The problem
From the line with "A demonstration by" to the last line of the data below, repeat every line exactly and add nothing.

---+---

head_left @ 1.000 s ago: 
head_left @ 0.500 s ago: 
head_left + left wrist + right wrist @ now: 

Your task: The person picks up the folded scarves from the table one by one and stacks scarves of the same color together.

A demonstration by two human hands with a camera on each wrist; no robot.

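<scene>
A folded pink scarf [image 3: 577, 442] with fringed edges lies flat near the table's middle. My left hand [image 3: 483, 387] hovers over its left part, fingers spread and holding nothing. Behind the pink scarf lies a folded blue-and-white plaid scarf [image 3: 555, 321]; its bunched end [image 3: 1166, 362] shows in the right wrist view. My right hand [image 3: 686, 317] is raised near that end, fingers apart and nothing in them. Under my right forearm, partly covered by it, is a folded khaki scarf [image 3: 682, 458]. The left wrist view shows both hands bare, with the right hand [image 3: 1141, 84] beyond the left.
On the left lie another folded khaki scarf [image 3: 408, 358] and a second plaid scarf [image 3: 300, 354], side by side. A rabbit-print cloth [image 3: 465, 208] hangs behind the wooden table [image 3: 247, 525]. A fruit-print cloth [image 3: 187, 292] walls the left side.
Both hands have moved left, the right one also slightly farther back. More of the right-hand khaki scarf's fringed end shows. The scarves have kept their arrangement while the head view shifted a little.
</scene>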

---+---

Solution for this task
A demonstration by two human hands with a camera on each wrist; no robot.

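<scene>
A folded pink scarf [image 3: 577, 442] with fringed edges lies flat near the table's middle. My left hand [image 3: 483, 387] hovers over its left part, fingers spread and holding nothing. Behind the pink scarf lies a folded blue-and-white plaid scarf [image 3: 555, 321]; its bunched end [image 3: 1166, 362] shows in the right wrist view. My right hand [image 3: 686, 317] is raised near that end, fingers apart and nothing in them. Under my right forearm, partly covered by it, is a folded khaki scarf [image 3: 682, 458]. The left wrist view shows both hands bare, with the right hand [image 3: 1141, 84] beyond the left.
On the left lie another folded khaki scarf [image 3: 408, 358] and a second plaid scarf [image 3: 300, 354], side by side. A rabbit-print cloth [image 3: 465, 208] hangs behind the wooden table [image 3: 247, 525]. A fruit-print cloth [image 3: 187, 292] walls the left side.
Both hands have moved left, the right one also slightly farther back. More of the right-hand khaki scarf's fringed end shows. The scarves have kept their arrangement while the head view shifted a little.
</scene>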

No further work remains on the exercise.